The significance of the diagnosis of moral madness and associated diagnosis of monomania (manie sans delire) found its way in the development of psychiatry in the 19th century. Moral madness in court It is important to note that the terms “moral madness” and “monomania” have been used in the courts, but not always in the precise manner proposed in medical treatises. A version of the defense of insanity was used in the late 19th century in a number of interesting cases, such as Wiener (1999), but the specific defense mechanisms of moral insanity and monomania were not applied. The explicit and unmistakable concept of partial madness was propagated by Pinel’s pupil Esquirol and his own followers, as well as by some of the monomaniacs.
In nineteenth-century psychiatry, monomania was a form of partial madness conceived as a single pathological occupation of the healthy mind. Monomania is a state of mind that intrigues in a way that is not unusual. Those who suffer from it are busy with something or someone.
Monomania retained one of seven recognized categories of mental illness in the US census of 1880, but its importance as a psychiatric diagnostic category lowered in the mid-nineteenth century. Monomania is a condition in which the sufferer is so focused on an idea or feeling that it is impossible to function normally. Emotional monomania, in which a patient is possessed by one or more associated emotions, and intellectual monomania, which is related to some kind of delirious idea.
Prichard deviated from Pinel’s view of monomania when he saw that the disorder affected the sufferer’s character, rather than concealing a certain form of insanity. The verdict of literary criticism and medical art is that he is mad to the point of madness and pretends to be, but he deceives himself, and the world will never know. Monomania is a partial madness that leaves most of the intellect undamaged, a mental illness that affects only one aspect of the mind.

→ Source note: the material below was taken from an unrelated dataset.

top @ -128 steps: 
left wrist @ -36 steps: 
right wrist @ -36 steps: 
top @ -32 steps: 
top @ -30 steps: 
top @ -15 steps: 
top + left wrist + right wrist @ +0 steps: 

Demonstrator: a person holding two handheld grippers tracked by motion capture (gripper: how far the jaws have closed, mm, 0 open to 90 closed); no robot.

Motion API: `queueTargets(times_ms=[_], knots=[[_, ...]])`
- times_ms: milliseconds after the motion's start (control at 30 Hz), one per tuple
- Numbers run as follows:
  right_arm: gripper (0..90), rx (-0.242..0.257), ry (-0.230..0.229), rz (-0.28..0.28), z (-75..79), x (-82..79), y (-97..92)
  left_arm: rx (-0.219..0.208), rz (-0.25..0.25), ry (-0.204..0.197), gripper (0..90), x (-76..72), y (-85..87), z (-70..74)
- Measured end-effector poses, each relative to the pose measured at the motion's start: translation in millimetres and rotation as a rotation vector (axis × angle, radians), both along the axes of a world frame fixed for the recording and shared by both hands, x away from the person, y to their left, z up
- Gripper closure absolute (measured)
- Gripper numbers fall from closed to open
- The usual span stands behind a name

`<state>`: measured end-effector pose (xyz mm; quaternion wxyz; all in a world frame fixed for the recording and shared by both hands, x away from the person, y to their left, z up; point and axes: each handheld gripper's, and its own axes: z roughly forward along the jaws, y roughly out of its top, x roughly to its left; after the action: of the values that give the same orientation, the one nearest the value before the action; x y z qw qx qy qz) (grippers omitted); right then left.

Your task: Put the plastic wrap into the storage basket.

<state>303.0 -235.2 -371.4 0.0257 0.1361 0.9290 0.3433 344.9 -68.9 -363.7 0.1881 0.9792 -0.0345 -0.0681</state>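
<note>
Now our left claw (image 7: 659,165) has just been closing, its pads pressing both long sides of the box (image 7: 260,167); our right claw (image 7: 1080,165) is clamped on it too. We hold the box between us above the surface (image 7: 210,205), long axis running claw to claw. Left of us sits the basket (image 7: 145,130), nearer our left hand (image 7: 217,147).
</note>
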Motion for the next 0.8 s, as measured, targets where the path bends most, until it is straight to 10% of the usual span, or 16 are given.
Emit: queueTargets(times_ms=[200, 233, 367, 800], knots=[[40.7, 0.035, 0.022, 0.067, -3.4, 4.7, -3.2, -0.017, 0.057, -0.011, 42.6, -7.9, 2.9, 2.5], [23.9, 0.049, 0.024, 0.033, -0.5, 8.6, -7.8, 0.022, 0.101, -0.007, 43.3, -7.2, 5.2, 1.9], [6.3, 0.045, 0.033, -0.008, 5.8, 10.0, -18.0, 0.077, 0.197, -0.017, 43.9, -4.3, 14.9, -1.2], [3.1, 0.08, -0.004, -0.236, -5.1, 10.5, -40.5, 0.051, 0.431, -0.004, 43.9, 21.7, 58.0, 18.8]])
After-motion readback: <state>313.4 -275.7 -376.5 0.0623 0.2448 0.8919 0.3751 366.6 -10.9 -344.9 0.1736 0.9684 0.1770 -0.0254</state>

Monomania originated in the works of Jean-Etienne Esquirol (1770-1840) and the Parisian asylum of the 1790s, but its imaginative French origins meant that it faced hostility from pragmatic and theoretical British alike. Monomania was a nebulous notion to many, and the jurors at the Edward Daviess insanity hearing restored his freedom and good name. The Monomania debate was one of the many great battlegrounds of the 19th-century classification system.
In psychiatry, monomania (from the Greek monos delusion of unity, mania ) is a form of paranoia in which the patient only has one idea or kind of idea. In this derivative sense, madness means foolish madness and despair. Madness is an old popular term common to madness in the broadest sense, but any suggestion of excitement is like mania.
The difference between monomania and passion can be subtle and difficult to discern. An unhealthy elevation of feeling or caution, for example, whether it means fear of death, panic, or phobia, is a symptom of heart disease or a large blood vessel, while monomaniacal ambition or optimism, whatever it may be, goes hand in hand with the general paralysis of the mentally ill. Like many mental and emotional disorders, a person with Monomania can be convinced that the rest of the world is going mad even though he is completely healthy.